December 10, 2015
Southern California Is Home to Fraud
Recent arrests underscore the huge problems with workers' comp fraud in the area, though regulations are helping injured employees.
Those who are familiar with the California workers’ compensation system are aware that much of the fraud, and a very high percentage of the liens, in the state are in Southern California. These three articles (here, here and here) show why workers’ comp fraud is making a home in Southern California.
Before the passage of SB-899 in 2004, there was one back fusion surgery for every laminectomy (surgery to reduce pressure on the spinal cord or nerves) provided in workers’ compensation in California even though only 3% of laminectomies by group health providers resulted in fusions.

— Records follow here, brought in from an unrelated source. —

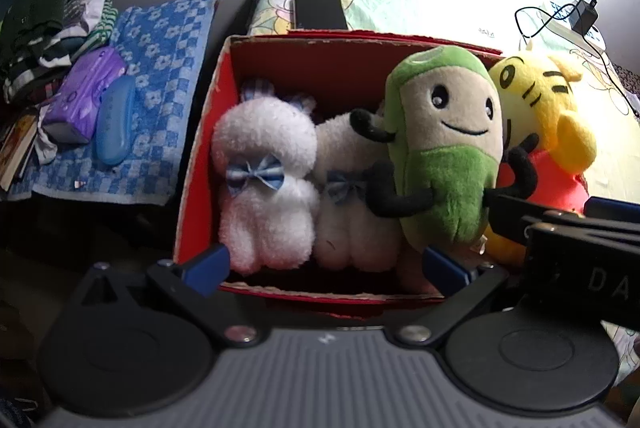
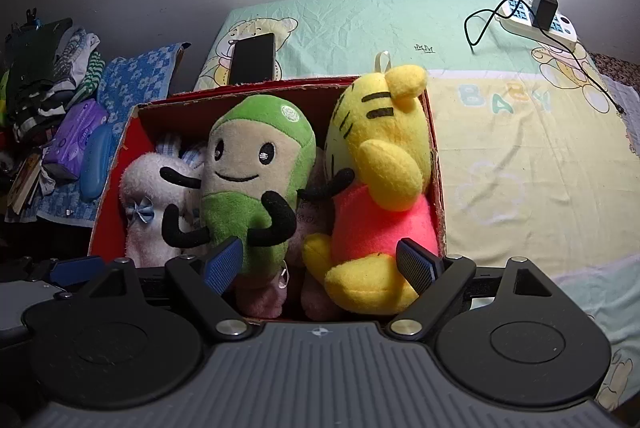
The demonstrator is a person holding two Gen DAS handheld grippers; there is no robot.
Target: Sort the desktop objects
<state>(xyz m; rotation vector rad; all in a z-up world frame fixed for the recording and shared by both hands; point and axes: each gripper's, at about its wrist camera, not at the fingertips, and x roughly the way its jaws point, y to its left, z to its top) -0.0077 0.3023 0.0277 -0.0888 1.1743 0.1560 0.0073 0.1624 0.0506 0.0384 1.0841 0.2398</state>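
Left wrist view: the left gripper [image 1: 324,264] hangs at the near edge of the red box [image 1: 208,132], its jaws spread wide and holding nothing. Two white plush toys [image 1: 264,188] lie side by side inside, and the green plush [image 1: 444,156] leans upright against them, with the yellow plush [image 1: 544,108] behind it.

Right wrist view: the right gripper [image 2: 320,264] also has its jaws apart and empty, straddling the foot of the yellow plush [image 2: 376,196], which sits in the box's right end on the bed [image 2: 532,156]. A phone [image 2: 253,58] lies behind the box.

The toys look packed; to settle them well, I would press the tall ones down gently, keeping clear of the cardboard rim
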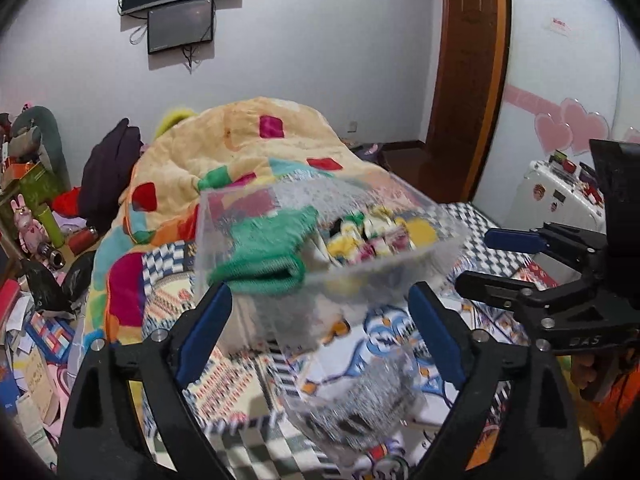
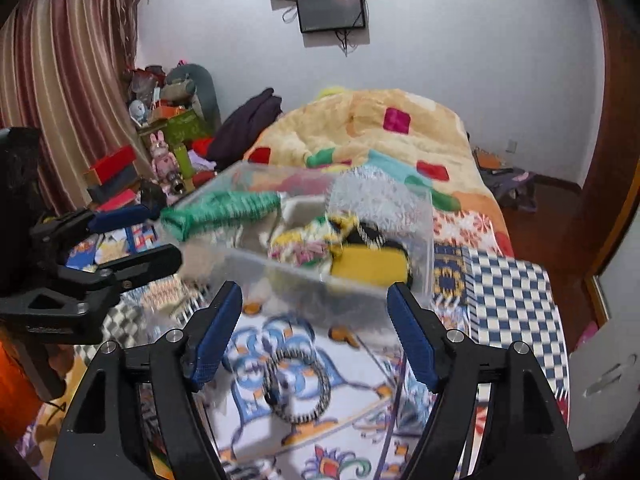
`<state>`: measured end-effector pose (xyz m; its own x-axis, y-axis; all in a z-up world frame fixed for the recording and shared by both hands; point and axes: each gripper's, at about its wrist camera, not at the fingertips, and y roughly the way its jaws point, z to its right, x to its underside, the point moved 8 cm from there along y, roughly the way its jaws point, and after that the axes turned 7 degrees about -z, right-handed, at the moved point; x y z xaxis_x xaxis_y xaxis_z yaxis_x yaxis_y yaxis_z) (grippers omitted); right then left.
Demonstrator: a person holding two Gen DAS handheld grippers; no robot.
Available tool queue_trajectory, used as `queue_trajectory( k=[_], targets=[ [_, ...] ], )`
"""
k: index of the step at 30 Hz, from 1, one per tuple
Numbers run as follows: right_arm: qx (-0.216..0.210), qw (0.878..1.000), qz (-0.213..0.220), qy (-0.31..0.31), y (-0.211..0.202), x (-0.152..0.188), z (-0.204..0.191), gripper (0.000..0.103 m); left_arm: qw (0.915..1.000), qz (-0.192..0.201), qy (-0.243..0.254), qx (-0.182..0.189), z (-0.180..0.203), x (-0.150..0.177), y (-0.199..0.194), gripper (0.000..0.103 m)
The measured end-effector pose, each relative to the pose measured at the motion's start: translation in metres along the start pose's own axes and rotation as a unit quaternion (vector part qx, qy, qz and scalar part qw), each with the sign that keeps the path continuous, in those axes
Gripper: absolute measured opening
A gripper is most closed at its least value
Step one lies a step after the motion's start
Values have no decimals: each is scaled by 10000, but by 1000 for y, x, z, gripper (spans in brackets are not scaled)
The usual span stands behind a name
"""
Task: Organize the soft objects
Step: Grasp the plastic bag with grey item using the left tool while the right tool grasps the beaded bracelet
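A clear plastic box [image 1: 416, 258] [image 2: 256, 258] stands on the patterned bed. A green knitted sock [image 1: 268, 252] [image 2: 218, 210] hangs over its left rim, and several yellow, black and pink socks [image 1: 380, 234] [image 2: 340, 248] lie inside. My left gripper [image 1: 320, 308] is open, its blue pads either side of the box's near wall, holding nothing. My right gripper [image 2: 314, 316] is open and empty in front of the box. Each gripper shows in the other view: the right [image 1: 476, 258], the left [image 2: 136, 234], both with jaws apart.
A yellow patchwork blanket [image 1: 248, 148] [image 2: 360, 128] is heaped behind the box. The bedside at left is cluttered with boxes, toys and bottles [image 2: 168, 148]. A white cabinet [image 1: 560, 204] stands at right. A wooden door [image 1: 464, 80] and a wall screen [image 2: 332, 10] lie beyond.
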<state>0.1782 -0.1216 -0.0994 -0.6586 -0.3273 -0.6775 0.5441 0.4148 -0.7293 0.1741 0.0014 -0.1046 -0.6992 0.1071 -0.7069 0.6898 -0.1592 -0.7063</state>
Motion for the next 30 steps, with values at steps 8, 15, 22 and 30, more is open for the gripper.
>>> queue_trajectory(
  k=[8,15,22,30],
  targets=[
    [-132,9982,-561,142,23,42,2,72,9972,-692,-94,250,13,47,25,91],
    [-224,9947,-1004,37,46,61,-7,72,9945,-913,-306,415,13,68,39,91],
    [-171,9949,-991,-73,47,61,-11,40,9933,-835,-451,663,16,68,42,62],
    [-146,9962,-854,-97,45,60,-12,9,9952,-651,-386,622,14,60,32,38]
  ],
)
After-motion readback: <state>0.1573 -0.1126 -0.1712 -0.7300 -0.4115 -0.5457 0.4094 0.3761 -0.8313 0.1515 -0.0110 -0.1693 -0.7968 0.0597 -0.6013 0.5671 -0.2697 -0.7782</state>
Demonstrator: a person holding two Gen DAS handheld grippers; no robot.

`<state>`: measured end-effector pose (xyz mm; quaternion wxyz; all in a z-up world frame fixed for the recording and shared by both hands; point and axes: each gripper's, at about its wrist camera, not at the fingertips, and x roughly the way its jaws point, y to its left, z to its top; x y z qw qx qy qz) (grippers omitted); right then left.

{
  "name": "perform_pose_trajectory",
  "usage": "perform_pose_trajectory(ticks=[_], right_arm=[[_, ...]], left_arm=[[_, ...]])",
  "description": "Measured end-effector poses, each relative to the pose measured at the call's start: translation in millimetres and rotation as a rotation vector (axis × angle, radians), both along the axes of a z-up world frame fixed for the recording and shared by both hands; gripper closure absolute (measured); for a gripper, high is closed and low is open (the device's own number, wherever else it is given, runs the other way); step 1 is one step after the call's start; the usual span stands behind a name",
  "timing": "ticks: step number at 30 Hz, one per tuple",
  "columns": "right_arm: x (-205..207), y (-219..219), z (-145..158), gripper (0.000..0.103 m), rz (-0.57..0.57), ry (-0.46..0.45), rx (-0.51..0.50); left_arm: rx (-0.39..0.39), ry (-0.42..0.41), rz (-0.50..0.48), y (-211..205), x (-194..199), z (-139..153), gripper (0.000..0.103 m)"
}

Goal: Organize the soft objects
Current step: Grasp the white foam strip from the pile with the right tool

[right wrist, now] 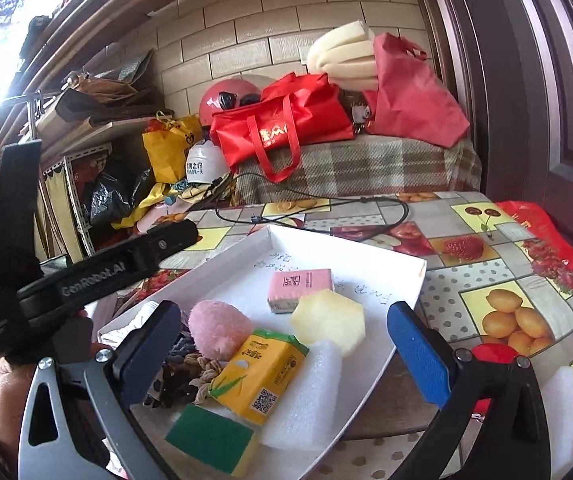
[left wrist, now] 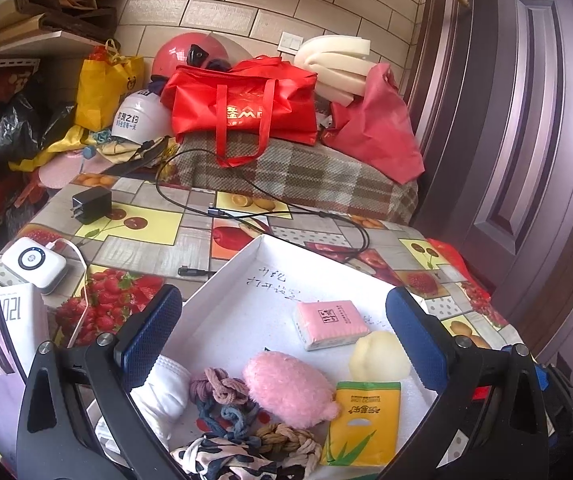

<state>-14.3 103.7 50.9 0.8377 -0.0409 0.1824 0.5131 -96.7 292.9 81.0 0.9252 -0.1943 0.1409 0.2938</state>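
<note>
A white tray (left wrist: pixel 246 264) (right wrist: pixel 370 254) holds soft objects: a pink tissue pack (left wrist: pixel 330 322) (right wrist: pixel 300 284), a pink plush (left wrist: pixel 288 388) (right wrist: pixel 218 332), a pale yellow sponge (left wrist: pixel 378 358) (right wrist: pixel 328 320), a yellow tissue pack (left wrist: pixel 362 424) (right wrist: pixel 260 374), braided hair ties (left wrist: pixel 222 392) (right wrist: pixel 202 376), a white cloth (left wrist: pixel 162 392), a patterned scrunchie (left wrist: pixel 222 460), a white foam block (right wrist: pixel 310 396) and a green-yellow scouring sponge (right wrist: pixel 214 440). My left gripper (left wrist: pixel 284 340) is open and empty above the tray. My right gripper (right wrist: pixel 284 344) is open and empty above the tray's near side.
The fruit-patterned tablecloth (left wrist: pixel 146 224) carries a black charger (left wrist: pixel 91 204), a black cable (left wrist: pixel 270 212), a white power bank (left wrist: pixel 34 264) and a white box (left wrist: pixel 18 320). Another white foam piece (right wrist: pixel 562 412) lies right of the tray. Red bags (left wrist: pixel 246 108), helmets and foam pile behind. A door (left wrist: pixel 526 140) stands right.
</note>
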Motion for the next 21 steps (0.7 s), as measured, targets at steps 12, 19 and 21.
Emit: perform_pose_trajectory(ticks=[12, 19, 21], right_arm=[[10, -45, 20, 0.000, -0.110, 0.007, 0.089], [77, -134, 28, 0.000, -0.311, 0.091, 0.201], [94, -150, 23, 0.000, -0.381, 0.088, 0.161]], left_arm=[[0.013, -0.064, -0.018, -8, -5, 10, 0.000], [0.037, -0.085, -0.122, -28, 2, 22, 0.000], [0.061, -0.081, -0.166, -41, 9, 26, 0.000]])
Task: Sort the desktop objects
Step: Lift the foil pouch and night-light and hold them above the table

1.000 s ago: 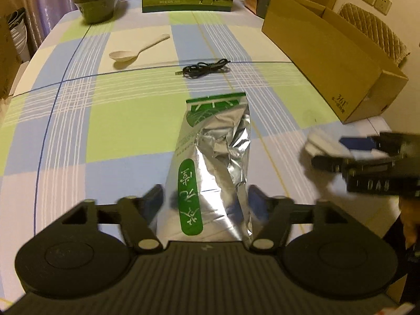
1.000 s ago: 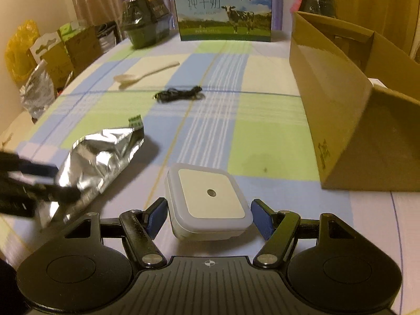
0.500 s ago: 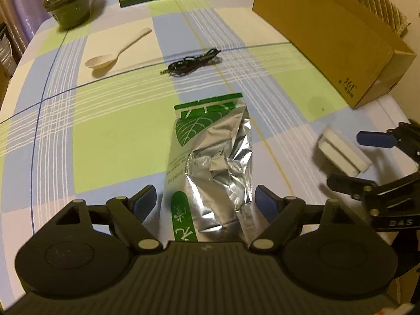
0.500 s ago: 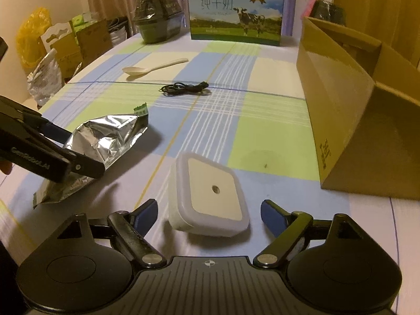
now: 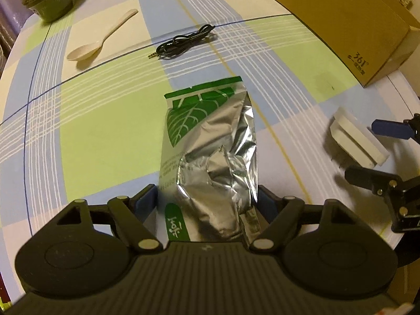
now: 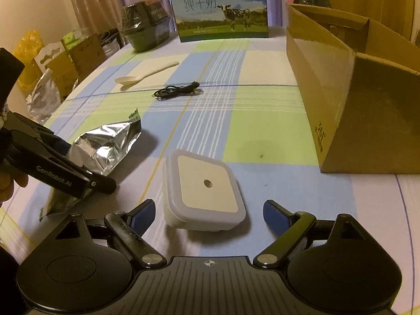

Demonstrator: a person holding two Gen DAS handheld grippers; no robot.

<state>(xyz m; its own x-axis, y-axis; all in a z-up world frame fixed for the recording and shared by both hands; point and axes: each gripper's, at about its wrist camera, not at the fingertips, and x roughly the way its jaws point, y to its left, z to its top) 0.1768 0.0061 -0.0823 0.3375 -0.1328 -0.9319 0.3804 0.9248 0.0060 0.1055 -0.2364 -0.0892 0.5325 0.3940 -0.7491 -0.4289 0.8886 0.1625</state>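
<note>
Left gripper [image 5: 207, 202] spread wide around the near end of the foil bag [image 5: 210, 141], pads not visibly pressing; right gripper [image 6: 208, 214] likewise apart, straddling the white square night light [image 6: 203, 191] on the checked tablecloth [image 6: 262, 120]. Approach stage, probably; next, closing both, then carrying toward the open cardboard box [image 6: 349, 99]. Box interior visible only from the right view; plug prongs under the light only from the left

Both wrist views look low across the table [image 5: 105, 120], sharing foil bag [image 5: 210, 141].
</note>
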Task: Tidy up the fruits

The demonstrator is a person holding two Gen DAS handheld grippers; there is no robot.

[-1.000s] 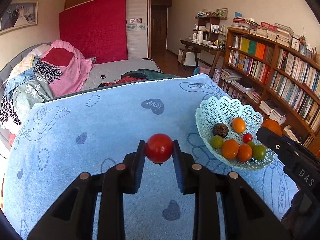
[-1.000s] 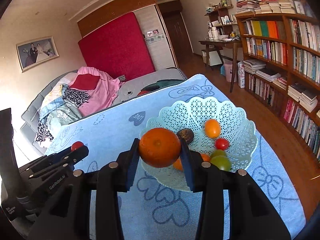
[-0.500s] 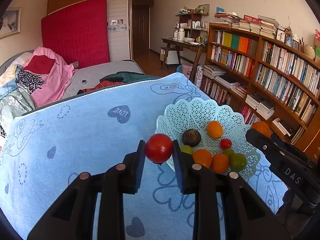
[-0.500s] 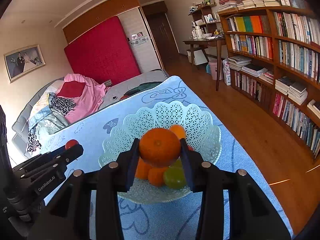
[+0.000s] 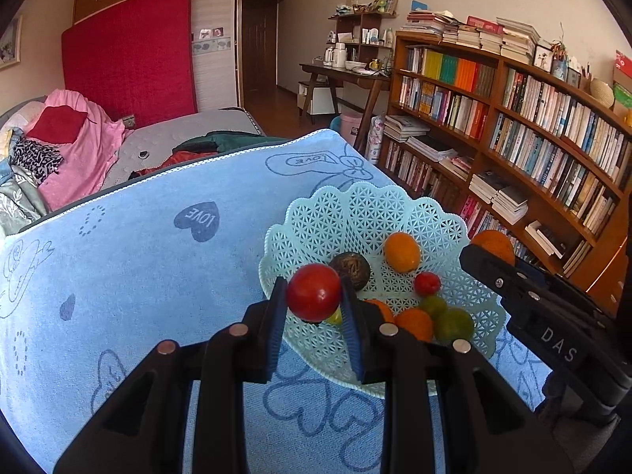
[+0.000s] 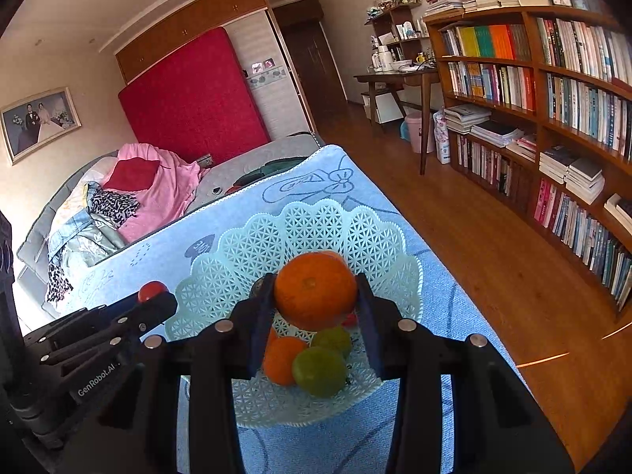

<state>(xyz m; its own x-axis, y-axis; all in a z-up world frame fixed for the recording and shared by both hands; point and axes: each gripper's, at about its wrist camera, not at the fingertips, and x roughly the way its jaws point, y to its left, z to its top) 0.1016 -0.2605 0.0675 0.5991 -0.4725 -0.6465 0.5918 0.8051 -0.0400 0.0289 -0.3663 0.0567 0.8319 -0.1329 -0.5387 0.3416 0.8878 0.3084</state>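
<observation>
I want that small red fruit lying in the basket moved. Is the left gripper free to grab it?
Probably not: the left gripper is shut on a red tomato, so its jaws are occupied, though the small red fruit lies uncovered in the basket.

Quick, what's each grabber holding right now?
Left gripper: closed on the red tomato.
Right gripper: closed on the orange.

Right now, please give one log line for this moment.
left tool: shut on red tomato | right tool: shut on orange | both above basket | not released
</observation>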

Prior to SB-899, it was almost impossible for the payers to say no to physicians’ requests for multiple surgeries. Back then, six and seven unnecessary back surgeries on a patient were not uncommon — and, apparently, for the benefit of the doctors, not of the injured workers.
To compound the problems for the injured worker, when the multiple back surgeries were not successful, the employee was then given opioids for the intractable pain. This resulted in a large number of injured workers who are now opioid addicts.
Opioid-addicted injured workers now account for a high percentage of the complex and advanced IMRs (independent medical reviews done by Maximus).
Pending regulations from the Division of Workers’ Compensation for a pharmacy formulary (using evidence-based medicine) will help reduce the number of inappropriate requests and questionable denials.
Already, passage of SB-863, with a focus on evidence-based medicine and medical decisions made by medical professionals, helped significantly reduce the abuses and improve the care for the injured workers of California. The IMR process outlined in SB-863 takes medical decisions away from non-medical professionals. It helps protect the injured workers from abuses like those outlined by the FBI in the articles I linked to above.
It would be interesting to see how many of the millions of the liens filed in the system are associated with the indicted doctors mentioned in the article.